The Modern Freelancer and Student's Workbook
Enter your email below to receive my Freelance Tips, free courses, research papers, Test banks, Books, journals and more.

INSTITUTION

COURSE

LECTURER

NAME

DATE

Introduction

1a. Initial Data Exploration

Attribute types

First way:

Attribute Name: BATHRAM

Attribute Type: Nominal

Justification: The Attribute type of Bathram is ‘Nominal’ as it cannot be ordered; it represents discrete             units and is used to label variables that have no quantitative value. Such type of attributes usually does not have a meaningful order. This implies that they are not quantitative. The values of a nominal attribute are symbols or names of things. – Each value represents some kind of category, code, or state Nominal attributes are also referred to as categorical attributes. The values of nominal attributes do not have any meaningful order. Example: The attribute marital status can take on the values single, married, divorced, and widowed. Because nominal attribute values do not have any meaningful order about them and they are not quantitative. – It makes no sense to find the mean (average) value or median (middle) value for such an attribute. – However, we can find the attribute’s most commonly occurring value (mode). A binary attribute is a special nominal attribute with only two states: 0 or 1. A binary attribute is symmetric if both of its states are equally valuable and carry the same weight. – Example: the attribute gender having the states male and female. A binary attribute is asymmetric if the outcomes of the states are not equally important. – Example: Positive and negative outcomes of a medical test for HIV. – By convention, we code the most important outcome, which is usually the rarest one, by 1 (e.g., HIV positive) and the other by 0 (e.g., HIV negative).

The values of a nominal attribute are just different names, i.e., nominal attributes provide only enough information to distinguish one object from another. (=, ¹)

Attribute Name: HF-BATHRM

Attribute Type: Interval

Justification: This interval represents real data which can be measured and ranked. It gives an aspect of quantitative data which can be assigned specific values of the measures of central tendency. It is the most common measure of qualitative data. Researchers have to look in to the interval qualitative data before making any conclusion about data that they have been provided with. It shows the sequence of flow of data from one point to another. In other words, shows how data is correlated. It is used in constructing bar charts, pie charts and other statistical diagrams. Interval attributes provide sufficient data for order objects and are always represented by positive integers.

Attribute Name: HEAT

Attribute Type: Ordinal

Justification: Heat is classified as an ordinal attribute because of its nature. It can be classified as small, medium and large. This means that it is not a variable but rather a discrete data. It touches on all the aspects of measures of central tendency which include the mean, the mode and the median. It can be ranked making it a complete ordinal object. It is one of the major attributes that has to be looked into when researching about qualitative data.

Attribute Name: HEAT_D

Attribute Type: Ratio

Justification: A ratio attribute is a numeric attribute with an inherent zero-point. Example: A number of words attribute is a ratio attribute. – If a measurement is ratio-scaled, we can speak of a value as being a multiple (or ratio) of another value. The central tendency of an ratio attribute can be represented by its mode, its median (middle value in an ordered sequence), and it’s mean.

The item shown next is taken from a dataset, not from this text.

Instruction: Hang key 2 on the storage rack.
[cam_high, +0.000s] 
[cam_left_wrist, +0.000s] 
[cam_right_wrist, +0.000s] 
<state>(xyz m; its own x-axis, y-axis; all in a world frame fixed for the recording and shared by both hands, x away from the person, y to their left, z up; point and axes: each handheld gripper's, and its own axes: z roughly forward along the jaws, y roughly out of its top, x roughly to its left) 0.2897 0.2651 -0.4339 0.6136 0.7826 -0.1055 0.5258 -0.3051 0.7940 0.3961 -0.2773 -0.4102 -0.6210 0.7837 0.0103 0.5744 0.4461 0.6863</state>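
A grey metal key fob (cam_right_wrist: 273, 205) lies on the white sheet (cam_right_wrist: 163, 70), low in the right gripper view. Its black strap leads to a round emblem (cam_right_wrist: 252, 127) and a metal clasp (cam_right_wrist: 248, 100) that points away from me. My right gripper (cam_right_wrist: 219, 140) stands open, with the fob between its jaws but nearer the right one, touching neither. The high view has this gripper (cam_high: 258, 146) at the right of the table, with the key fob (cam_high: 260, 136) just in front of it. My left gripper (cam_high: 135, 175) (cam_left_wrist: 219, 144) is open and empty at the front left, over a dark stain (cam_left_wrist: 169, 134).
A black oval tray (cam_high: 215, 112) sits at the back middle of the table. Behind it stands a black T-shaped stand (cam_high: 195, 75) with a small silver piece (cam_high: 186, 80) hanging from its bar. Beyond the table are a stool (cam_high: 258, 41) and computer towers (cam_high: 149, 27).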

For ratio variables, both differences and ratios are meaningful. (*, /)

Data Collection

Comparison of the attributes

Together, nominal and ordinal characteristics are referred to as categorical or qualitative characteristics. – The majority of the features of numbers are absent from qualitative traits like employee ID. Although though they are numerically represented by integers, they should be viewed more like symbols. The median of values has little significance. Quantitative or numerical properties are referred to as interval and ratio together. The majority of the qualities of numbers apply to quantitative attributes, which are represented by numbers. Be aware that quantitative attributes can have continuous or integer values. – Operations on numbers, including mean and standard deviation, have meaning.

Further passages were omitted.